She dragged Sir Godfrey off, and Polly went to look for Eileen. She couldn’t see her or the Hodbins anywhere, and she didn’t want her to have to listen to the rector’s or Mrs. Wyvern’s platitudes. She went out into the nave and toward the dome.

Eileen was looking at The Light of the World with Alf and Binnie. Or rather, Alf and Binnie were looking at it, and Eileen was staring at Alf and Binnie with the same blind, withdrawn look. Polly’d hoped the vicar’s words would aid Eileen in coming to terms with Mike’s death, but they didn’t seem to have helped.

And the Hodbins were certainly of no help. “Why’s ’e wearin’ a dress?” Alf asked, pointing at the painting. “And what’s ’e standin’ there for?”

“ ’E’s knockin’ up the people what live there, you dunderpate,” Binnie said.

“You’re the dunderpate,” Alf said. “Nobody lives there.

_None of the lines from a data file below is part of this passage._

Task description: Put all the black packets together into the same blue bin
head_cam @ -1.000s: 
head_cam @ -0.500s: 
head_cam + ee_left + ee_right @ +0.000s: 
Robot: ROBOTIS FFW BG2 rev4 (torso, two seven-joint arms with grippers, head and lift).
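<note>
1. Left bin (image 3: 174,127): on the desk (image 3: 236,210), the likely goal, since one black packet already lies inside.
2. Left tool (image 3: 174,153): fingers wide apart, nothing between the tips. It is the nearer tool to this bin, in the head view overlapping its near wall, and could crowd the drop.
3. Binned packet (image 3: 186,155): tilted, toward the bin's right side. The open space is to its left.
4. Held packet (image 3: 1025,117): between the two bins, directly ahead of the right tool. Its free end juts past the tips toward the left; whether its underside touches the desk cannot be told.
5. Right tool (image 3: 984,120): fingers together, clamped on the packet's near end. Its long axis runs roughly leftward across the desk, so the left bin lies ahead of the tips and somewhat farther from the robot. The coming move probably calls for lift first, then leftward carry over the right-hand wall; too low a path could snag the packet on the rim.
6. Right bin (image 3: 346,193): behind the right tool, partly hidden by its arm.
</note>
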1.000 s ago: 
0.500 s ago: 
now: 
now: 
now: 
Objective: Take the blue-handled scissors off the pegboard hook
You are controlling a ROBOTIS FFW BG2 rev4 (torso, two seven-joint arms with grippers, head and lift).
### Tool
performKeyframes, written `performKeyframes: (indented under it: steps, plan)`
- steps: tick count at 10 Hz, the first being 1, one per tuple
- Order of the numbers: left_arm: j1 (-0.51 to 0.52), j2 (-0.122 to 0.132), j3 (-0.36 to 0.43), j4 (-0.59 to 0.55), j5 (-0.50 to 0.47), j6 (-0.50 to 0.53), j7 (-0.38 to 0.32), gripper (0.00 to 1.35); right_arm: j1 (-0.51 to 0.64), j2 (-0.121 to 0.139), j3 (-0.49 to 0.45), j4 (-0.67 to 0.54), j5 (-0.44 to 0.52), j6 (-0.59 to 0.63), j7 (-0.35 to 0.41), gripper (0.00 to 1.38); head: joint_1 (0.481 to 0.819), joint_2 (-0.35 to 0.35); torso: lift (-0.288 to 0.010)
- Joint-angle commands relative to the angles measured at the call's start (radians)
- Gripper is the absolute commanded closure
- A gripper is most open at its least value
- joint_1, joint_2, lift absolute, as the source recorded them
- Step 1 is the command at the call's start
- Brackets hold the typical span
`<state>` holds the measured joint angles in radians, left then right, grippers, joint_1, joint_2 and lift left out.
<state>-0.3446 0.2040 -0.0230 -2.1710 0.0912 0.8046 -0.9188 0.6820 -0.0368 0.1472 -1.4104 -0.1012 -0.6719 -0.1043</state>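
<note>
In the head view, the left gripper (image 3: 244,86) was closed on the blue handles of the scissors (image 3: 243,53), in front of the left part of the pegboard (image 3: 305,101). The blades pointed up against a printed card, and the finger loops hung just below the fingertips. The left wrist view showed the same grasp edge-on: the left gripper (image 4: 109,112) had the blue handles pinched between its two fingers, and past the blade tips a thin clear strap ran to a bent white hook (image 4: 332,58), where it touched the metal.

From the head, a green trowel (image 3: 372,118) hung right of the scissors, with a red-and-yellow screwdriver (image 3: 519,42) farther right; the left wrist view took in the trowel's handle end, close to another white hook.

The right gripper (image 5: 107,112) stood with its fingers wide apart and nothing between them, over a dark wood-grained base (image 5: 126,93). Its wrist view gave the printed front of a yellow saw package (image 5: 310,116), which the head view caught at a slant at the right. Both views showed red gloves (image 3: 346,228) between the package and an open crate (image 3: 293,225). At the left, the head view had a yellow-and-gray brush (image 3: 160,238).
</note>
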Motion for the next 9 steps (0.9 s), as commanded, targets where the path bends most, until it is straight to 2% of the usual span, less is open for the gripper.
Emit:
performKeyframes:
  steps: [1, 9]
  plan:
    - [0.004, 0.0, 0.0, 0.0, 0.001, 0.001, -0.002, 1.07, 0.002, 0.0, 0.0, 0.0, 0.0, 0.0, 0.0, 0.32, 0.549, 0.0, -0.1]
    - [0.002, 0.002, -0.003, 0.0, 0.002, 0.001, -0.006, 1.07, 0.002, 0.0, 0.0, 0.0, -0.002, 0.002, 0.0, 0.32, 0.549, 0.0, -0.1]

Look at that door. It ain’t been opened in years. I’ll wager the people what lived there went off and didn’t tell ’im. Or else they’re dead. ’E can go on knockin’ forever, and nobody’ll come.”

That’s the last thing Eileen needs to hear, Polly thought, and said, “We should be going. We don’t want to be caught out when the sirens go.” But Eileen gave no indication that she heard her. She continued to stare blindly at Alf and Binnie.

Polly tried again. “Eileen, we need to go rescue the vicar. Mr. Humphreys took him to look at Faulknor’s memorial and—”

“Alf, Binnie, come with me,” Eileen said abruptly, and herded them back to the now-deserted chapel. She opened the gate.

“Why’re we goin’ back in ’ere?” Binnie asked as Eileen motioned them inside.

“We didn’t nick nothin’,” Alf said.

Oh, no, Polly thought. What did they steal now?

“We wasn’t even in ’ere,” Alf said. “We was lookin’ at that picture the whole time.”

Eileen shut and latched the gate and then turned to face them.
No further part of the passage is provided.